▶ [What needs to be done]
What follows is a listing. Write it all out exactly.

▶ [Given entries]
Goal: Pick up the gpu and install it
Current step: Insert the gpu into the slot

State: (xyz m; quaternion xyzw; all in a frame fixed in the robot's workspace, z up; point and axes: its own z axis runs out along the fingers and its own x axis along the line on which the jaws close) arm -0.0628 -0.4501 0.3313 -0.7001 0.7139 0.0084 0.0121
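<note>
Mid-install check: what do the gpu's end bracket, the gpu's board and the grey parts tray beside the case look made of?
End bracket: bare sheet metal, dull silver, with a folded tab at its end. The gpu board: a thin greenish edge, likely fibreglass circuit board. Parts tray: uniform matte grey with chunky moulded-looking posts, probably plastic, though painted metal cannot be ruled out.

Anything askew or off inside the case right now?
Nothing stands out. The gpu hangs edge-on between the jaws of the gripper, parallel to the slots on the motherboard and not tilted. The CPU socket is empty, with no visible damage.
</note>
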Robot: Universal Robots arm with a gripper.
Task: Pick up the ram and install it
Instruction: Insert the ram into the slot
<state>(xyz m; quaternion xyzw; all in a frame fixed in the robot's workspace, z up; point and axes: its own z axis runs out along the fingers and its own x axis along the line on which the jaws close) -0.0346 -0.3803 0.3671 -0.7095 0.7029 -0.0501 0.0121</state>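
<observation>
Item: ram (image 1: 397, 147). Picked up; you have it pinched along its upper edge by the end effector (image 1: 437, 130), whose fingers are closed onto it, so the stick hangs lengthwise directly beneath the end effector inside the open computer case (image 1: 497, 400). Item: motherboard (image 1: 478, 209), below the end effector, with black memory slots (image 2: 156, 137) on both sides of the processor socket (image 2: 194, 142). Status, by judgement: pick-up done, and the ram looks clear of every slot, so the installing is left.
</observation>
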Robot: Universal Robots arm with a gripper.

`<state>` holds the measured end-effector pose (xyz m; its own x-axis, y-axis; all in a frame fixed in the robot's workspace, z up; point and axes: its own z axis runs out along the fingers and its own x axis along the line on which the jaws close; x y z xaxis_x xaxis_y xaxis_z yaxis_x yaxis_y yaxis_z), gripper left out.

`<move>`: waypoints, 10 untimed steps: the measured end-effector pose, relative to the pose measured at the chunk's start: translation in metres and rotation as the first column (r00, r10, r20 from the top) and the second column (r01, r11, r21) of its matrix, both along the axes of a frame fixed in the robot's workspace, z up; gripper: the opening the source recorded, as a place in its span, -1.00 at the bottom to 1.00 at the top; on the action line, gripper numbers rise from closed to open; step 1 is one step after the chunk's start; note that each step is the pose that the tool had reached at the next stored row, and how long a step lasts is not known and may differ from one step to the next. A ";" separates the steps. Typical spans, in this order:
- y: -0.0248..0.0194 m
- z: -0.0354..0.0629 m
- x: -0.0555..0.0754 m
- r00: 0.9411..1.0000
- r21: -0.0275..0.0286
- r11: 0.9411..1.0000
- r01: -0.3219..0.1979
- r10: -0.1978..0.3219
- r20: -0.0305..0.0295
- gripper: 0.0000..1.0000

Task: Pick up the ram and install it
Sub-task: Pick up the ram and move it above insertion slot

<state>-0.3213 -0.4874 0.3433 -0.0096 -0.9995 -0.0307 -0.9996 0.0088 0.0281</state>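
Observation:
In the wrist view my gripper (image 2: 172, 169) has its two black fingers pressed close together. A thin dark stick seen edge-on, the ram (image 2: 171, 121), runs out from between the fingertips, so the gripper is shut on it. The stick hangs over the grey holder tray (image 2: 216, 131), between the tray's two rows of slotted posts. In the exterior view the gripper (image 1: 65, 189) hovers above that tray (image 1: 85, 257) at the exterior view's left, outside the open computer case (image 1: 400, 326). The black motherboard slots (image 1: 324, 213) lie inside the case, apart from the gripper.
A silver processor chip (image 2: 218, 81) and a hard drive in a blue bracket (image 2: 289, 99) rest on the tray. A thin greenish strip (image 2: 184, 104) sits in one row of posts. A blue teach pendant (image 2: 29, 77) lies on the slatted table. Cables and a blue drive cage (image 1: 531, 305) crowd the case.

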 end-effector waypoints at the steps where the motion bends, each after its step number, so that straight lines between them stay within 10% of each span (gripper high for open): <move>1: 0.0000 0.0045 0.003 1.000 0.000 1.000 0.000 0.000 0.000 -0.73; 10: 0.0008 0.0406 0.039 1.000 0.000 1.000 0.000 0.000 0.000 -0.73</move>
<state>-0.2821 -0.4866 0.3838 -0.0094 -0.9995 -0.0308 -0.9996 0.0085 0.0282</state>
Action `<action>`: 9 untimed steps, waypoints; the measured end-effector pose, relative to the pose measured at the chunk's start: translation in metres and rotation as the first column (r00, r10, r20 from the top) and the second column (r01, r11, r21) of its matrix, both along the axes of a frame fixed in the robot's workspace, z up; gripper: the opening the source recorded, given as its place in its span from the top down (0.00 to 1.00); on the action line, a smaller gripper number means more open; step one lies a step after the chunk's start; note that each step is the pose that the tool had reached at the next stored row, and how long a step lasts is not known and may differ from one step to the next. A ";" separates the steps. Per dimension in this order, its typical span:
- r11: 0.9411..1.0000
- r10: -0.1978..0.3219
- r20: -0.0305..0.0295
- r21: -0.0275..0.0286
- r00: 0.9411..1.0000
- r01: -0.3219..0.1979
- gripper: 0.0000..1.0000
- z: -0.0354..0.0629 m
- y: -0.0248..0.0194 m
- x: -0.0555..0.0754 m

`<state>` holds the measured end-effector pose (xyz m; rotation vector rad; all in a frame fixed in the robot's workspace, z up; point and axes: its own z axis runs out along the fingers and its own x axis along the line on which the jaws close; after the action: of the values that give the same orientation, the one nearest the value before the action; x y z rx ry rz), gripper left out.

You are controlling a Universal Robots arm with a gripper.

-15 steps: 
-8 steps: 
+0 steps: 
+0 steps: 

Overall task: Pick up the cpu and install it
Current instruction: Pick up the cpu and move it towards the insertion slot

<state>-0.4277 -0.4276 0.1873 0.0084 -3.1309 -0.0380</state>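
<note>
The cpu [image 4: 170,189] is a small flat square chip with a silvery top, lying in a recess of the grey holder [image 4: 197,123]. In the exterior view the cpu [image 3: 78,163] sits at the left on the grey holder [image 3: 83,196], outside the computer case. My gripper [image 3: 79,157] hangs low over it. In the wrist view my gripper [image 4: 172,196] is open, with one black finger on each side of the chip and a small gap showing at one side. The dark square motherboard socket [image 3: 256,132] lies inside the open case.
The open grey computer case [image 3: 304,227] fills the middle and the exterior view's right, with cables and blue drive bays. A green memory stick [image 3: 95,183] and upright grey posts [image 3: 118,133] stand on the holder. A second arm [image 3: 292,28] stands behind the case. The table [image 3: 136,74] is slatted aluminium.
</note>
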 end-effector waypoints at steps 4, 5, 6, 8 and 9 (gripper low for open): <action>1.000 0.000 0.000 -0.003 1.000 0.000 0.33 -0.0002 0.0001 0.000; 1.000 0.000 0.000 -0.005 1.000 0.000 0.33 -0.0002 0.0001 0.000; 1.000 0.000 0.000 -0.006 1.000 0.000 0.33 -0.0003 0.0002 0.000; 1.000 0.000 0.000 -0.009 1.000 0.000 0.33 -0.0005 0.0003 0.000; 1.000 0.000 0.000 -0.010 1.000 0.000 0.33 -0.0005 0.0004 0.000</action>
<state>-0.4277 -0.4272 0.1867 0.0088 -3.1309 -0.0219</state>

▶ [Task response]
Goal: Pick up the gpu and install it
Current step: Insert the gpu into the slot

State: (xyz m; quaternion xyzw; all in a frame fixed in the robot's workspace, z up; point and axes: its own z axis runs out along the fingers and its own x axis along the line on which the jaws close) arm -0.0628 -0.4501 0.3313 -0.7001 0.7139 0.0084 0.0121
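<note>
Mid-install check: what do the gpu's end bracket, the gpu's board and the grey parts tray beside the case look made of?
End bracket: bare sheet metal, dull silver, with a folded tab at its end. The gpu board: a thin greenish edge, likely fibreglass circuit board. Parts tray: uniform matte grey with chunky moulded-looking posts, probably plastic, though painted metal cannot be ruled out.

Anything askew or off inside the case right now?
Nothing stands out. The gpu hangs edge-on between the jaws of the gripper, parallel to the slots on the motherboard and not tilted. The CPU socket is empty, with no visible damage.
</note>
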Robot: Universal Robots arm with a gripper.
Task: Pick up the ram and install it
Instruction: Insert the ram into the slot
<state>(xyz m; quaternion xyzw; all in a frame fixed in the robot's workspace, z up; point and axes: its own z axis runs out along the fingers and its own x axis along the line on which the jaws close) -0.0346 -0.3803 0.3671 -0.7095 0.7029 -0.0501 0.0121</state>
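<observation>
Item: ram (image 1: 397, 147). Picked up; you have it pinched along its upper edge by the end effector (image 1: 437, 130), whose fingers are closed onto it, so the stick hangs lengthwise directly beneath the end effector inside the open computer case (image 1: 497, 400). Item: motherboard (image 1: 478, 209), below the end effector, with black memory slots (image 2: 156, 137) on both sides of the processor socket (image 2: 194, 142). Status, by judgement: pick-up done, and the ram looks clear of every slot, so the installing is left.
</observation>
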Robot: Universal Robots arm with a gripper.

`<state>` holds the measured end-effector pose (xyz m; its own x-axis, y-axis; all in a frame fixed in the robot's workspace, z up; point and axes: its own z axis runs out along the fingers and its own x axis along the line on which the jaws close; x y z xaxis_x xaxis_y xaxis_z yaxis_x yaxis_y yaxis_z), gripper left out.

`<move>`: waypoints, 10 untimed steps: the measured end-effector pose, relative to the pose measured at the chunk's start: translation in metres and rotation as the first column (r00, r10, r20 from the top) and the second column (r01, r11, r21) of its matrix, both along the axes of a frame fixed in the robot's workspace, z up; gripper: the opening the source recorded, as a place in its span, -1.00 at the bottom to 1.00 at the top; on the action line, gripper numbers rise from closed to open; step 1 is one step after the chunk's start; note that each step is the pose that the tool had reached at the next stored row, and how long a step lasts is not known and may differ from one step to the next. A ";" separates the steps. Typical spans, in this order:
- y: -0.0248..0.0194 m
- z: -0.0354..0.0629 m
- x: -0.0555..0.0754 m
- r00: 0.9411..1.0000
- r21: -0.0275..0.0286
- r11: 0.9411..1.0000
- r01: -0.3219..0.1979
- r10: -0.1978..0.3219
- r20: -0.0305..0.0295
- gripper: 0.0000..1.0000

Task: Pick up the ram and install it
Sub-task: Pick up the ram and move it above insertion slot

<state>-0.3213 -0.4874 0.3433 -0.0096 -0.9995 -0.0307 -0.9996 0.0088 0.0281</state>
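Observation:
In the wrist view my gripper (image 2: 172, 169) has its two black fingers pressed close together. A thin dark stick seen edge-on, the ram (image 2: 171, 121), runs out from between the fingertips, so the gripper is shut on it. The stick hangs over the grey holder tray (image 2: 216, 131), between the tray's two rows of slotted posts. In the exterior view the gripper (image 1: 65, 189) hovers above that tray (image 1: 85, 257) at the exterior view's left, outside the open computer case (image 1: 400, 326). The black motherboard slots (image 1: 324, 213) lie inside the case, apart from the gripper.
A silver processor chip (image 2: 218, 81) and a hard drive in a blue bracket (image 2: 289, 99) rest on the tray. A thin greenish strip (image 2: 184, 104) sits in one row of posts. A blue teach pendant (image 2: 29, 77) lies on the slatted table. Cables and a blue drive cage (image 1: 531, 305) crowd the case.
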
 end-effector waypoints at the steps where the motion bends, each after its step number, so that straight lines between them stay within 10% of each span (gripper high for open): <move>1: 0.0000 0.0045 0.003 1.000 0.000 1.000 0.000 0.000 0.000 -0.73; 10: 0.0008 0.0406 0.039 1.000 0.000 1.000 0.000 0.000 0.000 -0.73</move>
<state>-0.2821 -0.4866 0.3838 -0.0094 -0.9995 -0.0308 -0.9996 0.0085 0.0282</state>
Action `<action>`: 9 untimed steps, waypoints; the measured end-effector pose, relative to the pose measured at the chunk's start: translation in metres and rotation as the first column (r00, r10, r20 from the top) and the second column (r01, r11, r21) of its matrix, both along the axes of a frame fixed in the robot's workspace, z up; gripper: the opening the source recorded, given as its place in its span from the top down (0.00 to 1.00); on the action line, a smaller gripper number means more open; step one lies a step after the chunk's start; note that each step is the pose that the tool had reached at the next stored row, and how long a step lasts is not known and may differ from one step to the next. A ";" separates the steps. Per dimension in this order, its typical span:
- r11: 0.9411..1.0000
- r10: -0.1978..0.3219
- r20: -0.0305..0.0295
- r21: -0.0275..0.0286
- r00: 0.9411..1.0000
- r01: -0.3219..0.1979
- gripper: 0.0000..1.0000
- z: -0.0354..0.0629 m
- y: -0.0248..0.0194 m
- x: -0.0555..0.0754 m

`<state>` holds the measured end-effector pose (xyz m; rotation vector rad; all in a frame fixed in the robot's workspace, z up; point and axes: its own z axis runs out along the fingers and its own x axis along the line on which the jaws close; after the action: of the values that give the same orientation, the one nearest the value before the action; x y z rx ry rz), gripper left out.

You are controlling a Universal Robots arm with a gripper.

-15 steps: 
-8 steps: 
+0 steps: 
+0 steps: 

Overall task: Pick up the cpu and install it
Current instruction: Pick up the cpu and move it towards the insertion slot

<state>-0.4277 -0.4276 0.1873 0.0084 -3.1309 -0.0380</state>
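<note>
The cpu [image 4: 170,189] is a small flat square chip with a silvery top, lying in a recess of the grey holder [image 4: 197,123]. In the exterior view the cpu [image 3: 78,163] sits at the left on the grey holder [image 3: 83,196], outside the computer case. My gripper [image 3: 79,157] hangs low over it. In the wrist view my gripper [image 4: 172,196] is open, with one black finger on each side of the chip and a small gap showing at one side. The dark square motherboard socket [image 3: 256,132] lies inside the open case.
The open grey computer case [image 3: 304,227] fills the middle and the exterior view's right, with cables and blue drive bays. A green memory stick [image 3: 95,183] and upright grey posts [image 3: 118,133] stand on the holder. A second arm [image 3: 292,28] stands behind the case. The table [image 3: 136,74] is slatted aluminium.
</note>
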 end-effector waypoints at steps 4, 5, 6, 8 and 9 (gripper low for open): <action>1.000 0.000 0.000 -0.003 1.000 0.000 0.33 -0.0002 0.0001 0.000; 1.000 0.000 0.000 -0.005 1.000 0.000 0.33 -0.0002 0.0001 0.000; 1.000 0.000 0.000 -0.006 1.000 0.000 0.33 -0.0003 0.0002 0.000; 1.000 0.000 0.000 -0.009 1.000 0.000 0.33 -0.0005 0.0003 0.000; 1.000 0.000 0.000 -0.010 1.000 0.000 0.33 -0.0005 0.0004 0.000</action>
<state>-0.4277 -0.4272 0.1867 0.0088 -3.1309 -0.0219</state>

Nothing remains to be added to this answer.